- **TASK GOAL**: Restate word for word the opening line of the data below and every line after it until the line with "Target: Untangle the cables", that line too, but not the pictures.

-.-.-

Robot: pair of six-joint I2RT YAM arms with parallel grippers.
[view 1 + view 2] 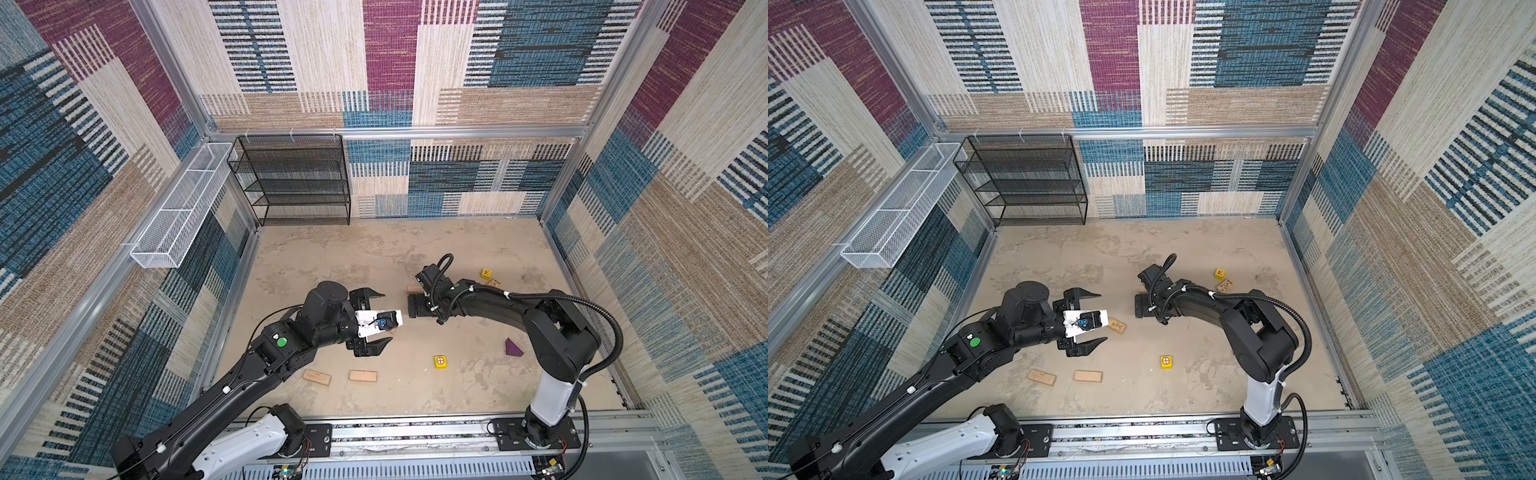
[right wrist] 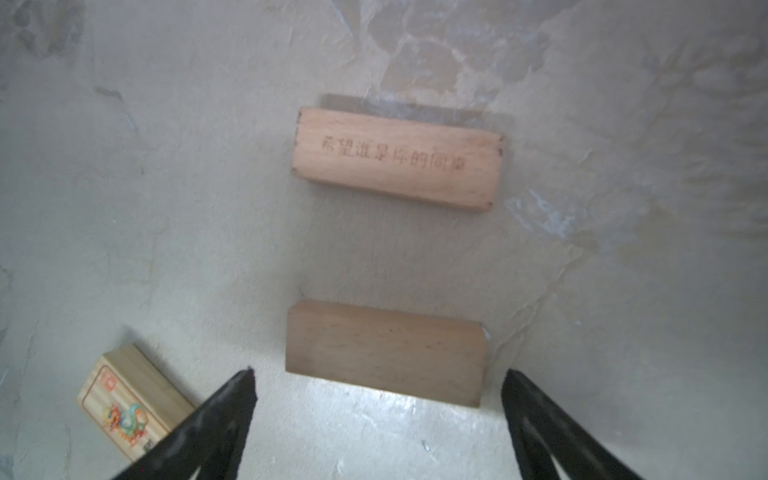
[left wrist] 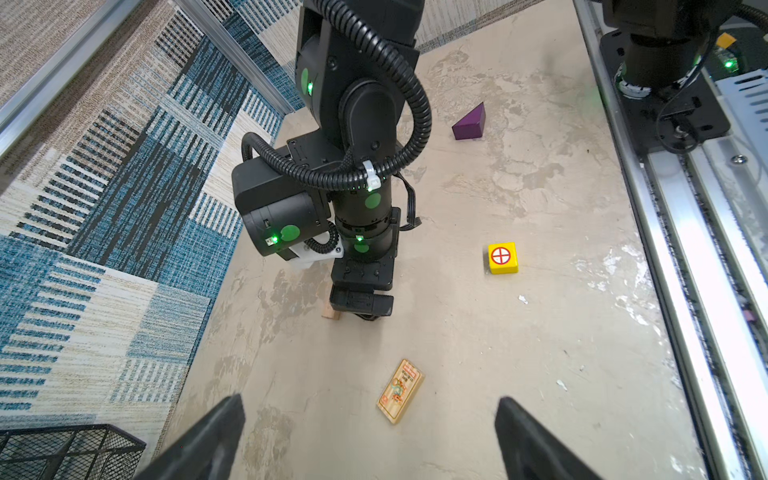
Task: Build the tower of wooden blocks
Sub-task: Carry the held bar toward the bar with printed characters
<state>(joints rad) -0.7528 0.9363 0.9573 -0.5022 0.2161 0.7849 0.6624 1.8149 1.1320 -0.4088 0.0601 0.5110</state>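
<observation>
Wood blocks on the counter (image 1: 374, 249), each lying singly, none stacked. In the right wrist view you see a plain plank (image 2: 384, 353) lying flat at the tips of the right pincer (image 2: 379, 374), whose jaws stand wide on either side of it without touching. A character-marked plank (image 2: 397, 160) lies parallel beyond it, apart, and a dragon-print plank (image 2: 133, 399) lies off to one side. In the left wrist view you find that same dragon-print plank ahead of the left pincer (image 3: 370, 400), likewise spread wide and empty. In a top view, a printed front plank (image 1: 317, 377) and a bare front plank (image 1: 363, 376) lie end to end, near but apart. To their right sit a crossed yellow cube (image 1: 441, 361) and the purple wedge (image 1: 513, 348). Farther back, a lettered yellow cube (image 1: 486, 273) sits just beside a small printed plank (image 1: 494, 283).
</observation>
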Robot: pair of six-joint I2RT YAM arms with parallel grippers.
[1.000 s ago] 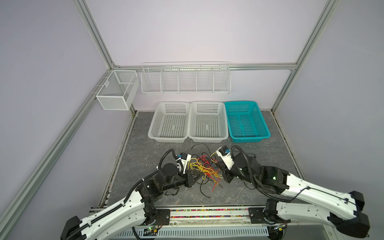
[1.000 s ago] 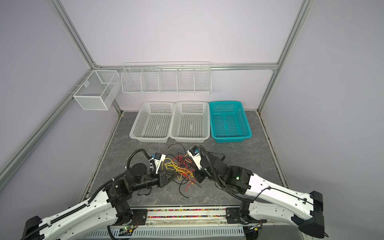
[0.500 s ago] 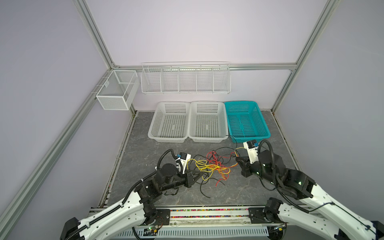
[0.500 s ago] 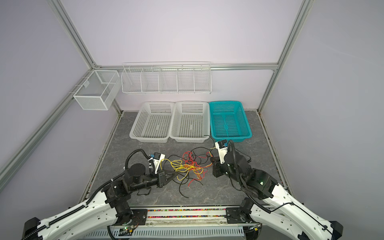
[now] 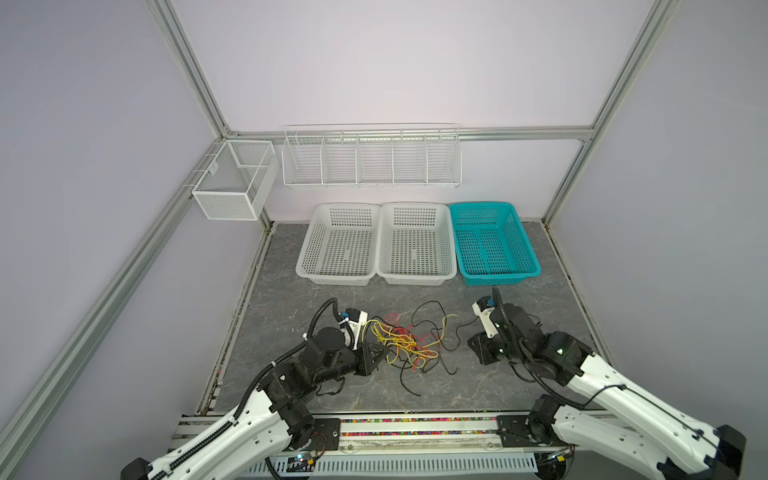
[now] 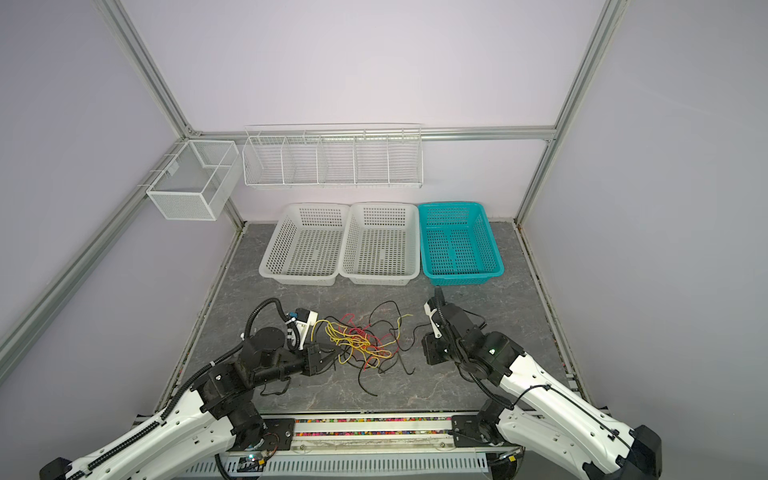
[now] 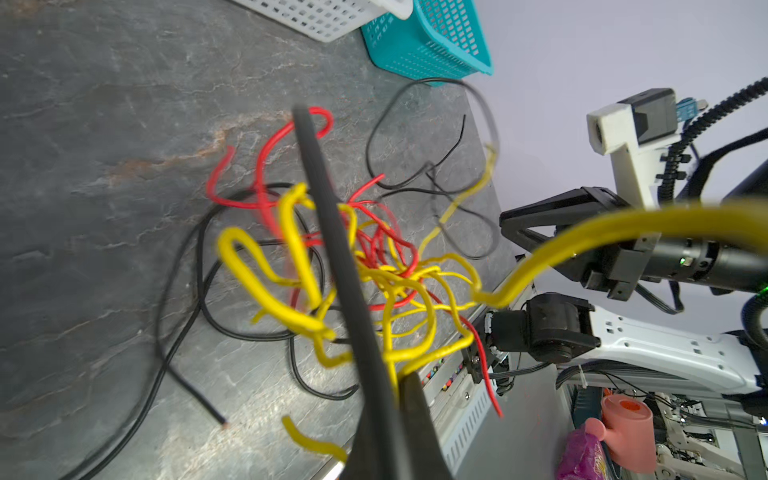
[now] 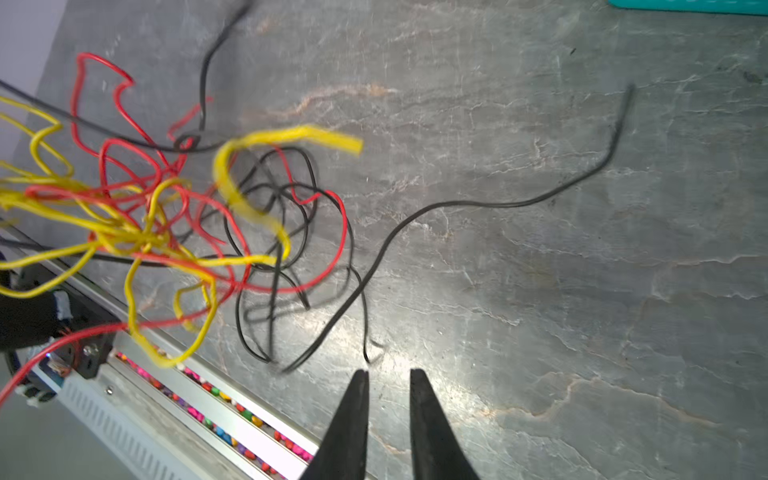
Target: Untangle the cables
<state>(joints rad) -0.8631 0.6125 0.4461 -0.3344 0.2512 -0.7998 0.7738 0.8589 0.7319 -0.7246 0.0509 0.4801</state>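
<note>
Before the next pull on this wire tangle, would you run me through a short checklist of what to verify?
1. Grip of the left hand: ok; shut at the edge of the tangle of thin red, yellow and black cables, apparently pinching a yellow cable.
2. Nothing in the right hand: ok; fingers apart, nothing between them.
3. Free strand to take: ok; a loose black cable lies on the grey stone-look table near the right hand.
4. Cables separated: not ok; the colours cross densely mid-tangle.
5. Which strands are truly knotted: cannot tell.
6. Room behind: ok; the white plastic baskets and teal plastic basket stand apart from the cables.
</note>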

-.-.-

- **RESULT FOR THIS TASK**:
Robot: pair of six-joint I2RT YAM arms with parallel grippers.
[view 1 + view 2] 
[right wrist] 
[left wrist] 
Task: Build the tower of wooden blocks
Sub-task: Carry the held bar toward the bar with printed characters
<state>(joints rad) -0.7528 0.9363 0.9573 -0.5022 0.2161 0.7849 0.6624 1.8149 1.1320 -0.4088 0.0601 0.5110</state>
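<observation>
Wood blocks on the counter (image 1: 374, 249), each lying singly, none stacked. In the right wrist view you see a plain plank (image 2: 384, 353) lying flat at the tips of the right pincer (image 2: 379, 374), whose jaws stand wide on either side of it without touching. A character-marked plank (image 2: 397, 160) lies parallel beyond it, apart, and a dragon-print plank (image 2: 133, 399) lies off to one side. In the left wrist view you find that same dragon-print plank ahead of the left pincer (image 3: 370, 400), likewise spread wide and empty. In a top view, a printed front plank (image 1: 317, 377) and a bare front plank (image 1: 363, 376) lie end to end, near but apart. To their right sit a crossed yellow cube (image 1: 441, 361) and the purple wedge (image 1: 513, 348). Farther back, a lettered yellow cube (image 1: 486, 273) sits just beside a small printed plank (image 1: 494, 283).
</observation>
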Robot: pair of six-joint I2RT YAM arms with parallel grippers.
[1.000 s ago] 
[1.000 s ago] 
[0.500 s ago] 
[0.500 s ago] 
[now] 
[now] 
[now] 
[now] 
Target: Untangle the cables

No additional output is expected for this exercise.